Lepra

1.- Entre las enfermedades míticas, ocupa un lugar destacado la lepra. En tiempos de Jesús, un enfermo de esta índole estaba condenado al total aislamiento social, además de sufrir las desagradables consecuencias, dolor y hasta pérdida de extremidades, por la invasión de los bacilos de Hansen. Entre nosotros, no hace muchos años, un enfermo era separado de su familia y de su ambiente, lo trasladaban en un vagón de tren ocupado por él sólo hasta un hospital cualificado y quedaba sometido a un internamiento e incomunicación casi total. Si se trata de un enfermo del Tercer Mundo, y todavía quedan varios millones, está aun hoy en día condenado a la soledad y la pobreza. No siempre es así. Las leproserías, que existen en Asia y África principalmente, están casi siempre atendidas por instituciones cristianas. Siguen el ejemplo de Jesús. La lepra es una enfermedad desagradable a la vista, deformante y destructiva, pero sabemos que se podría eliminar del mundo, si pudieran los enfermos recibir medicación y atenciones adecuadas. Desaparecería del mundo si supiéramos obrar con la misma generosidad de Jesús. Pero, por desgracia, vivimos bastante indiferentes a estos males.

2.- Hay entre nosotros una enfermedad distinta, pero en algo semejante, que causa la misma alarma. Se trata del SIDA. La actitud general es igualmente de rechazo. Se piensa en sus causas para poder despreocuparse. Jesús no preguntó al leproso porque se había contagiado de la lepra. Se limitó a curarlo y a decirle que de acuerdo con las normas de aquel tiempo se presentase a las autoridades, para que le diesen un certificado de curación. No valía la pena suscitar problemas. Le dijo que no hablase de su curación, pero él entusiasmado por el bien que le había hecho, no dejaba de explicarlo a todos, de manera que, gracias a este enfermo, por aquellas tierras, el Señor se hizo famoso.
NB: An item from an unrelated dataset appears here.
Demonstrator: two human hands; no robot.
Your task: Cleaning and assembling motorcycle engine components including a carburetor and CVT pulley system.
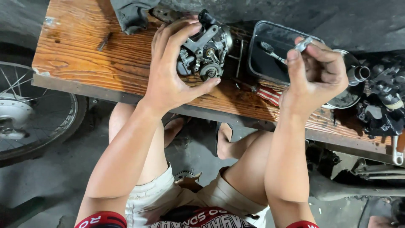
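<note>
My left hand [168,80] cups a grimy cast-metal carburettor [206,50] on the worn wooden bench [84,55]; my right hand [314,78] pinches a thin bristled metal brush [274,54] over a black tray [263,63]

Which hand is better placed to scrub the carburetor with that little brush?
Right. The right hand already pinches the small brush over the black tray, bristles pointing toward the carburetor. The left hand is wrapped around the carburetor, steadying it on the wooden bench.

Left of your left hand [173,76] the bench [84,55] lies open save one bolt [103,41]; between your hands the black tray [263,59] blocks; beyond your right hand [314,74], engine parts [382,101] crowd.
</note>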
3.- Nos toca aprender de Jesús a ser generosos como podamos, con los enfermos de sida, o de lepra o de la enfermedad que sea. También con los enfermos de pobreza, sin preguntarnos porque han llegado a la indigencia. En algunos lugares de África los que se preparan para recibir el sacramento de la Confirmación, deben asistir a enfermos de sida en los hospitales, para demostrar con ello que quieren seguir el ejemplo del Maestro.

Nos toca aprender del leproso a ser agradecidos, a saber proclamar a todos, que Dios nos ha favorecido. Estamos repletos de malas noticias, pero, por muy malas y muchas que sean, el Amor de Dios, el bien que Él nos hace, es muy superior. Si lo explicáramos a nuestros compañeros y vecinos, además de ser agradecidos, ayudaríamos a ser más felices a los demás al no ver las cosas tan negras como tantos las ven.